Piaggio eventually changed its product and Vespa scooters now meet today's emission standards. They still have one-cylinder engines, but the new ones are liquid-cooled with electronic fuel injection systems and four-valve technology coupled with a continuously variable transmission.

Three years ago, Piaggio was on the brink of collapse after decades of mismanagement, a failed venture in China, and severe competition by much-larger Asian firms like Yamaha and Honda. But in October, 2003, Italian entrepreneur Roberto Colaninno stepped in and began a turnaround that led to a successful initial public offering this year.

He modernized production facilities so that any scooter could be produced on any assembly line. He brought Italian unions on board by promising not to cut jobs, and product engineers were given firm deadlines.

Piaggio is a changed company today that operates globally in what they call the light-mobility vehicles industry. It leads the European market for two-wheeled vehicles and also builds tiny three- and four-wheel vehicles that will never see North America.

The company owns a number of brands, including Vespa, Derbi, Gilera, Aprilia and Moto Guzzi. It manufactures scooters that range from 50-cc urban lightweights to 500-cc highway cruisers that do 155 km/h. Piaggio's challenge now is growth and it's targeting markets including India, China and North America.

In the U.S., with its car-dominated cities, Piaggio's game plan is to work with mayors and transportation experts to increase scooter-friendly city features, notably parking.

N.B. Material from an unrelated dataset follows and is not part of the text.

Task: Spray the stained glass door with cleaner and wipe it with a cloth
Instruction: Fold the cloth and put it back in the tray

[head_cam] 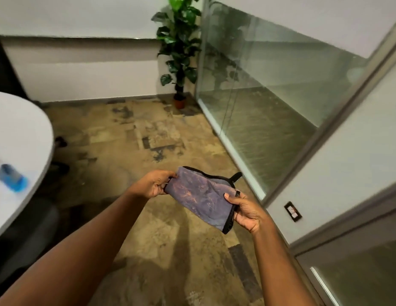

After U.S. President George W. Bush's State of the Union quip about the U.S. addiction to oil, Paolo Timoni, chief executive officer of the Piaggio Group North America, wrote an open letter to the nation's mayors urging them to look to scooters as a solution to energy and transportation woes.

"If Americans were to utilize one of the latest eco-friendly models available today, they could, in aggregate, reduce national fuel consumption by 14 million gallons of gasoline a day and reduce carbon-dioxide emissions by 324 million pounds per day," the letter read.

In Canada, the marketing approach has put more emphasis on the "joy" of scootering, which is something that is well understood in Italy.

I drove my Vespa GTS250 into the hills of Tuscany down the famous Chianti Route, Strada Principale 222, which runs from Florence to Sienna. The GTS250's retro styling is Italian design at its finest — rounded and chromed in all the right places.

Scooters feel slightly top-heavy compared with motorcycles, but this one went up and down the hills effortlessly while I took it easy on the switchback turns.

I steered toward the Castello di Verrazzano, located on a hilltop in the Chianti Classico. The Verrazzano family began making wine here in the seventh century. Giovanni Verrazzano, who was born here in 1485, went on to explore the east coast of America and to discover the bay of New York. The Verrazzano Bridge, the one crossed in the New York City Marathon, is named after him.

I had lunch with Gino Rosi, who runs the wine-tasting and tour activities, and the conversation quickly turned to Vespas. "Vespa is special; it is like wine," Rosi said. "I have driven Vespa all my life. The modern Vespas are descendants of the original ones that I drove like crazy through the streets of [Florence]. But that's a memory. Today, the Vespas are sophisticated with automatic transmission. But today life's easier and the wine is smoother, too. Let's accept what is new."

He had me follow him past the cellars and into a building connected to the castle itself. In it was a private room where the proprietor kept his personal 1956 Vespa. Two kicks on the starter pedal and it roared to life and buzzed like a wasp.

Will scooters ever make a breakthrough to become accepted as useful, although seasonal, transportation in Toronto? One indication is that while motorcycle sales are in decline again, scooter sales are growing. But it's all relative; a few thousand extra units is big news to Canadian scooter distributors.

Perhaps our northern identity prevents us from accepting the scooter as a part of urban life. But look at the globe. Florence, Tuscany and Toronto are equally north — both situated at 43 degrees longitude. The buzzing of "wasps" might become familiar to Toronto's ears, too.